Wilfried Heller selbst und seine Vorfahren wurden geboren in Littmitz (tschechisch Lipnice), und er beschreibt, wie er sich – natürlich nur sehr bruchstückhaft – als Vierjähriger an Szenen seiner Kindheit und an die Vertreibung in einzelnen Bildern erinnert.

Er verschweigt auch nicht, dass selbst nach dem Krieg immer wieder die Heimatvertriebenen diskriminiert worden sind – was leider auch ein Schandfleck in der Geschichte der Zweiten Republik Österreich ist.
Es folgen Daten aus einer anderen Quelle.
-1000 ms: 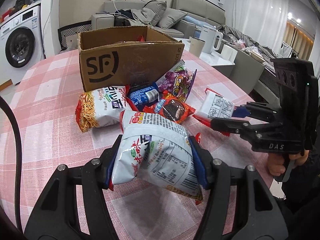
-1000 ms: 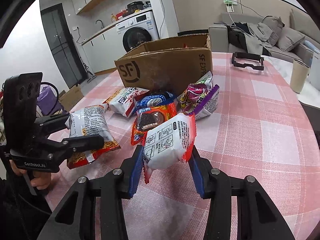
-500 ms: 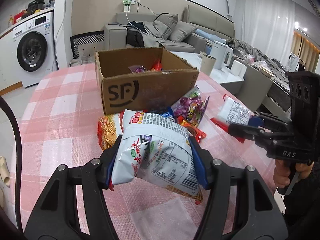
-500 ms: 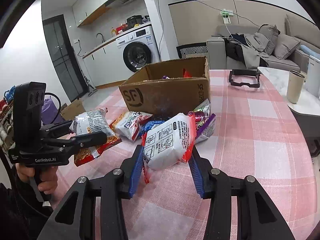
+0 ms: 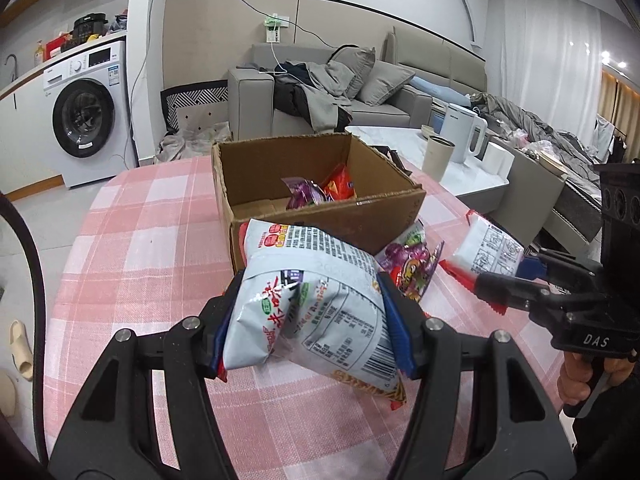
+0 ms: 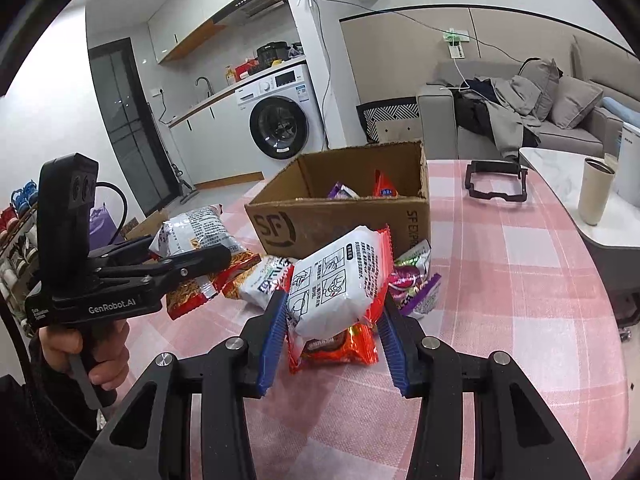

Als Universitätsprofessor wurde er dann sehr viel später mit der Auswanderung aus dem Sudetenland von der anderen Seite unserer Erde befasst, als er über eine sehr weit gereiste Kolonie von Auswanderern aus dem Egerland forschte.

So waren 1860 (und danach) ehemalige Landsleute nach Neuseeland gewandert, wo sie eine Siedlung gegründet und betrieben haben.

Seine „Biographische Skizze eines Vertriebenen aus dem Egerland (Böhmen)“ hat Wilfried Heller nunmehr diesen Themen seines Lebens gewidmet. Er beschreibt in spannenden kurzen Skizzen seine Lebensstationen und begleitet von vielen, eindrucksvollen Bildern seine Wege durch das Egerland, der Ramsau in Bayern, und natürlich Göttingen, Potsdam und Heidelberg.

In berührenden Worten schildert er, wie er auch über Neuseeland zurück ins Egerland gefunden hat, und dass Unrecht aus der Vertreibung aus dem Sudetenland nicht verharmlost werden darf.

Wer immer unaufgeregt, und dennoch ehrlich sich den Themen Heimat und Vertreibung in den Nachkriegsjahren in Mitteleuropa nähert, dem darf dieses gut lesbare und reich bebilderte Bändchen uneingeschränkt empfohlen werden.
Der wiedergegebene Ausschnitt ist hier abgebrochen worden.